I've heard of several folks who've encountered fishers on the Trail; I never have, tho the backyard is .4 from the Trailhead, so I guess that's pretty close. You probably have a better chance of seeing one in Maine, as they're more common as you go further North.

TJ aka Teej
01-26-2005, 22:38
Pine Martens are much more common than Fishers, and are probably the animal most people are seeing. The critters running about at the Birches and Katahdin Stream Campground are Martens.

Fisher: http://pws.prserv.net/rindge/fisher.html

Pine Marten: http://www.dnr.state.wi.us/org/land/er/factsheets/mammals/marten.htm

01-26-2005, 23:19
After checking the two links that TJ aka Teej posted I know for sure what I saw was a Fisher! Thanks for the links!

01-27-2005, 22:48
It was the winter I spent in a cabin in NE Minnesota, about 30 miles from the Canadian border.

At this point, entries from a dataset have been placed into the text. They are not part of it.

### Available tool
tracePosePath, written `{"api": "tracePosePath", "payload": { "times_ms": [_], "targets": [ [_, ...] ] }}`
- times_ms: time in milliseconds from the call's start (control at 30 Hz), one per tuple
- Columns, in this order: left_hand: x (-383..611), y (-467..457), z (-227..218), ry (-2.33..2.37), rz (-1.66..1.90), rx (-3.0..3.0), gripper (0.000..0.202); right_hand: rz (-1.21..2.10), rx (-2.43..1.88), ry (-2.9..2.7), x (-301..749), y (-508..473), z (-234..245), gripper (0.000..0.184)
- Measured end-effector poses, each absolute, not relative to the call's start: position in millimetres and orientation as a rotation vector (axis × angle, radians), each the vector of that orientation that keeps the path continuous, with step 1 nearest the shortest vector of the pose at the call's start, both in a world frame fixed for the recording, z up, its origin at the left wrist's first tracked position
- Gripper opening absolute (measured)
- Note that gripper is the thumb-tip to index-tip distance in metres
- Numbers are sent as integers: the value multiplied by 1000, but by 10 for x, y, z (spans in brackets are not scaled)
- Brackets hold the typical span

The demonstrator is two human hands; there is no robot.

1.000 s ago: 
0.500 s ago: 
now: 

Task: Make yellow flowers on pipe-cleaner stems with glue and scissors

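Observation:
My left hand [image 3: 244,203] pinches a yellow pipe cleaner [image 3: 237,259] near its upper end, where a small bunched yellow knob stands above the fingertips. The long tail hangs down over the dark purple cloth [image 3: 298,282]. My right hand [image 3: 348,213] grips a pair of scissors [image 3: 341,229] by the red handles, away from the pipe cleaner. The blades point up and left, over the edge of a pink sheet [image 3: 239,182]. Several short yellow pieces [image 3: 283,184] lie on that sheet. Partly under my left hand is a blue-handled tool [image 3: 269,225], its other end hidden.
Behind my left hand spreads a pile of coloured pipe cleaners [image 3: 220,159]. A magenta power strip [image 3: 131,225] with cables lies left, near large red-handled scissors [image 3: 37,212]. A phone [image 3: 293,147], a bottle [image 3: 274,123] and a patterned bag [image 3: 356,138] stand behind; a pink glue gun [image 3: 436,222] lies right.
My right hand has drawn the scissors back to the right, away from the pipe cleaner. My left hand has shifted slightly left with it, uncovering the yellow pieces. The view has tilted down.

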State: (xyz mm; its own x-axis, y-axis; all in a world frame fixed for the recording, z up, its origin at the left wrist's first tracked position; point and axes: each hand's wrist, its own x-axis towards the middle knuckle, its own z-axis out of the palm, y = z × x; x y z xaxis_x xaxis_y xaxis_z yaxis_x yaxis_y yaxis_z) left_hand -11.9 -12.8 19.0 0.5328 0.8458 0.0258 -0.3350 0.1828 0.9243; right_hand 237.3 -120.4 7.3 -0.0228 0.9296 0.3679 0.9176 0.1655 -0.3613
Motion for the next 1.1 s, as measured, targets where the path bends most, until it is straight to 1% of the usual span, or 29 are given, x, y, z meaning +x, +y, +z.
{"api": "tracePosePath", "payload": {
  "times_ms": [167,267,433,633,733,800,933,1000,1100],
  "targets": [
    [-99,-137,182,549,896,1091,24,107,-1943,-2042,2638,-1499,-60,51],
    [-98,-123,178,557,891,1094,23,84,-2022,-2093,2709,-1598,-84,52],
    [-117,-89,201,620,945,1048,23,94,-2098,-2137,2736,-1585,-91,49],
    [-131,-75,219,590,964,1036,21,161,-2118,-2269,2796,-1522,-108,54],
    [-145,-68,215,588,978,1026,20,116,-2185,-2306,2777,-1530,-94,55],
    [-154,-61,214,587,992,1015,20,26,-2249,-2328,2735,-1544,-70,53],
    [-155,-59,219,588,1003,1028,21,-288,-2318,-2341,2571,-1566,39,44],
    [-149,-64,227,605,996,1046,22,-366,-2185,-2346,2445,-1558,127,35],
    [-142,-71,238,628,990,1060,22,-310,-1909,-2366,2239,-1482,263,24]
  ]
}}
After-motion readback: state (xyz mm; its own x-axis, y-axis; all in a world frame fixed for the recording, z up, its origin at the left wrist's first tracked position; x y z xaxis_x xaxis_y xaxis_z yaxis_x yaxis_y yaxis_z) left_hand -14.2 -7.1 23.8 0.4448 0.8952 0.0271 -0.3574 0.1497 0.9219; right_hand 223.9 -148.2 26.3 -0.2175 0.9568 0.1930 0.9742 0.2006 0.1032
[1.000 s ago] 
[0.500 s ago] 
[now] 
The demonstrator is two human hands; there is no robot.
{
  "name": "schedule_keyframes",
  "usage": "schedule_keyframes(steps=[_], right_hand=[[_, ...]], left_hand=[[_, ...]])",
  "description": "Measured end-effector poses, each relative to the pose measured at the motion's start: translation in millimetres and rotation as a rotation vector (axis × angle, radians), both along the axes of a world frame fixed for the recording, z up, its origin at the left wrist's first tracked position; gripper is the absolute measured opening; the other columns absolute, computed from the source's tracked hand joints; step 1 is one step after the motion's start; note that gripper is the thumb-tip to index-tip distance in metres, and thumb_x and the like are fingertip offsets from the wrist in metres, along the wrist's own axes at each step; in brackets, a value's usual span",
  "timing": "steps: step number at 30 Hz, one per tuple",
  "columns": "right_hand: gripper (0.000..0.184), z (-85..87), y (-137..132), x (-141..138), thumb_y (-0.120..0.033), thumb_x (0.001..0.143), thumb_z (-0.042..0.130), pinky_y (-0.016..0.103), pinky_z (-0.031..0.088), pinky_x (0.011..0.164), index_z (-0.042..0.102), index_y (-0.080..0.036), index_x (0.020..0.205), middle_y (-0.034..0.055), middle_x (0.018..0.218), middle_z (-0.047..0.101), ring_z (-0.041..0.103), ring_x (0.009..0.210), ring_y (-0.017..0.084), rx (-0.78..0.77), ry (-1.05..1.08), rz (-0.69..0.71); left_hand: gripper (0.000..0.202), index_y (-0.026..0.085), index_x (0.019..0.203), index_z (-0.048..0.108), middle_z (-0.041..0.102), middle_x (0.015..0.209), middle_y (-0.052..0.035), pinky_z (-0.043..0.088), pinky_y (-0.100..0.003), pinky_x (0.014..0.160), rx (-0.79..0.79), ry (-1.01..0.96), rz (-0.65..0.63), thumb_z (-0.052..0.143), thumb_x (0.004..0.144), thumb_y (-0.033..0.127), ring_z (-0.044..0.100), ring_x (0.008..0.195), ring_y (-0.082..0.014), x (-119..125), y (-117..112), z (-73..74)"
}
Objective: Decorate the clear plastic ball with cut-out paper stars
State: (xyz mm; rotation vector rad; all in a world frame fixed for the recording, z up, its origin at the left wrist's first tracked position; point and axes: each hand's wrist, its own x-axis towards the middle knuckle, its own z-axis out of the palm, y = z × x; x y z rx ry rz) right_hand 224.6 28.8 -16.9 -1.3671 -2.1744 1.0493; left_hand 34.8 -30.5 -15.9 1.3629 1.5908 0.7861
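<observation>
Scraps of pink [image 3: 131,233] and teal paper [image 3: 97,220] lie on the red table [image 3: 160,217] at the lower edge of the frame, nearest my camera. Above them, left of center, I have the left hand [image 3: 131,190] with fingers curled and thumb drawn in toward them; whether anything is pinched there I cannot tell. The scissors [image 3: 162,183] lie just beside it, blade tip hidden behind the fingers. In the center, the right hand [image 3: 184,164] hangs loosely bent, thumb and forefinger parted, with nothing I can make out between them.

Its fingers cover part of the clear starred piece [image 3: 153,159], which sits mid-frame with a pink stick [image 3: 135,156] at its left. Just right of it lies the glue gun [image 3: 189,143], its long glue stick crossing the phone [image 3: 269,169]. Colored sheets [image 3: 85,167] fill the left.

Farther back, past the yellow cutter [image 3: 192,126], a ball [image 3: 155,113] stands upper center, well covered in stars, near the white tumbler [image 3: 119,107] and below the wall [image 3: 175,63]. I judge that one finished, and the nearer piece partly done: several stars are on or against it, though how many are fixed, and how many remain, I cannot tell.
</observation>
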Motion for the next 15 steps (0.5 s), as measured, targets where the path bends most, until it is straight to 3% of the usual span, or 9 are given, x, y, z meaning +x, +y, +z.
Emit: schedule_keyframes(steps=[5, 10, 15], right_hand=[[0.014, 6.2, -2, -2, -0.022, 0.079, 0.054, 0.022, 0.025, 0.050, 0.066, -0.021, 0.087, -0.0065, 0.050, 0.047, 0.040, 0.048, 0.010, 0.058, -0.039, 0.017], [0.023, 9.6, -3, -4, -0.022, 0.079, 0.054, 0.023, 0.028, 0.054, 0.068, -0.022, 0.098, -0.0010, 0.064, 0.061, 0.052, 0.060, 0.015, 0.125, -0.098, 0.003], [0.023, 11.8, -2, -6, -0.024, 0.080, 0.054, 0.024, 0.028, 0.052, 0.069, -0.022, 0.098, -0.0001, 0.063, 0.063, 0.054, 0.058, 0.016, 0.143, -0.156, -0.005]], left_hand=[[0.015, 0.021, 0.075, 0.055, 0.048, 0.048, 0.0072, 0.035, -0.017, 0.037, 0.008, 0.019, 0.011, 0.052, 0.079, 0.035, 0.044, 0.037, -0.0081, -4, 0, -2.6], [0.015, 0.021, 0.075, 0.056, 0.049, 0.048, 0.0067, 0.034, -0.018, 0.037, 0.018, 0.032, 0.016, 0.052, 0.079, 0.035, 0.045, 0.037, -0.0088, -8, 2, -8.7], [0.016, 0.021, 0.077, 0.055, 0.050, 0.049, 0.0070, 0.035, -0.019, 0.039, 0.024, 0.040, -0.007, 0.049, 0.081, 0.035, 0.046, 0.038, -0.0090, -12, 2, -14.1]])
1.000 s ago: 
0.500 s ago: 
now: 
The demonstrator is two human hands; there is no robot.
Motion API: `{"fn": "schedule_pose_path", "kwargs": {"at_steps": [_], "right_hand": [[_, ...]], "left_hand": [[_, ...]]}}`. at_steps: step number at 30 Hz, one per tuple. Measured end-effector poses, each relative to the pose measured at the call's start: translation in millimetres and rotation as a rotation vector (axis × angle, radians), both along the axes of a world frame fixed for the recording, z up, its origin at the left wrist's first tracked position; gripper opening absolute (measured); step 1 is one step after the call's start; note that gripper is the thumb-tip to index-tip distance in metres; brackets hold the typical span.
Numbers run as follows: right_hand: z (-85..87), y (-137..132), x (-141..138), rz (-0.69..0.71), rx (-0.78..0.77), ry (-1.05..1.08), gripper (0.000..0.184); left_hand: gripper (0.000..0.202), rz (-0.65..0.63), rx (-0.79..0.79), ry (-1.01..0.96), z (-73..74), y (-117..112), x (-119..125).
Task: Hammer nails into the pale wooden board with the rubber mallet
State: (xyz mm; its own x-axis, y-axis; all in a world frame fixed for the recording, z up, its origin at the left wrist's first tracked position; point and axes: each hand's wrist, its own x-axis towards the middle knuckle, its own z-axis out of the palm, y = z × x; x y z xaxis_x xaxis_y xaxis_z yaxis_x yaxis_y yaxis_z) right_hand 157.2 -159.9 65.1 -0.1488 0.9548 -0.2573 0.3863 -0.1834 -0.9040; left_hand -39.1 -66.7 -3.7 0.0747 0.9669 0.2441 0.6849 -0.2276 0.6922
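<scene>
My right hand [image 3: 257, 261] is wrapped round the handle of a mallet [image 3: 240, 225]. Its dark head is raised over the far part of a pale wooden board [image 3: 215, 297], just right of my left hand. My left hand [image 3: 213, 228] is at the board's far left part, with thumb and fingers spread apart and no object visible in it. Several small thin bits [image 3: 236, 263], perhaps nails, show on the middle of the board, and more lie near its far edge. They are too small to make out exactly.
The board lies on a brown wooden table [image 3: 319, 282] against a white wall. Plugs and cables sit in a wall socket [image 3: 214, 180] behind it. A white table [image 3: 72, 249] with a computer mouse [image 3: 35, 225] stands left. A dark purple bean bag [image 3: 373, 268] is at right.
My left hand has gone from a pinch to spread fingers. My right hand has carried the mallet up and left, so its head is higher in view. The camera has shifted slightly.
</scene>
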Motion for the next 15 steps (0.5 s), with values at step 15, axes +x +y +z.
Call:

I made friends with a neighbor of mine there who supported himself and his family by trapping furbearing animals, and occasionally accompanied him when he checked his traps. One time I went along he had a fisher in a wire snare. It was dead, having frozen to death due to being trapped outside shelter all night in seriously subzero temps.

This thing had claws like a house cat, but sturdier, with greater claw width, if not thickness. The obvious strength contained in its sinewy legs was daunting; I can easily visualize one chasing off a bobcat, if it got first swing. A normal house cat would instantly be toast if it tangled with one of these creatures.

05-01-2005, 21:23
It's highly unlikely to see a fisher cat on the AT. Most people go their whole lives without seeing one (even residents of VT, NH and ME), so consider yourself lucky if you do.

On a side note, the fisher seems to be gaining in popularity.. the New Hampshire minor league baseball team recently renamed themselved the Fisher Cats.. (much better than the Granite State Mountain Men, which was the alternative). And it makes for a pretty cool logo..


05-08-2005, 12:04
I have only seen a few in my 60 years living in Maine but they are very common. There is nothing a blood curdeling as the scream of a rabbit or cat caught by a fisher. I frequently hear it at night as several fishers live in my neighaborhood. They are very shy and not often spotted. They love to hunt at night and den up during the day. One year we lost a cat so my son and I located the fisher den and placed a leghold trap in the entrance. That night we had a foot of snow and it was weeks before we got back to the trap. All we found was skellital remains in the trap whick leads me to believe that we caught one fisher and then another fisher concumed him. Several years ago a Winthrop Maine police officer was bitten by a Fisher that was trapped under his cruser and was just trying to escape and the cop was in his way. Unless a fisher is cornered you will never see him and they are shy and will escape at first sign of a human.

05-08-2005, 14:34

05-08-2005, 17:38
Saw a fisher yesterday on my property in eastern MA. While I watched from an upstairs window, it ran 40 yards across ground and then went straight up a white pine. That was the fastest I'd ever seen anything climb a tree. Went 40 feet up in maybe 20 seconds.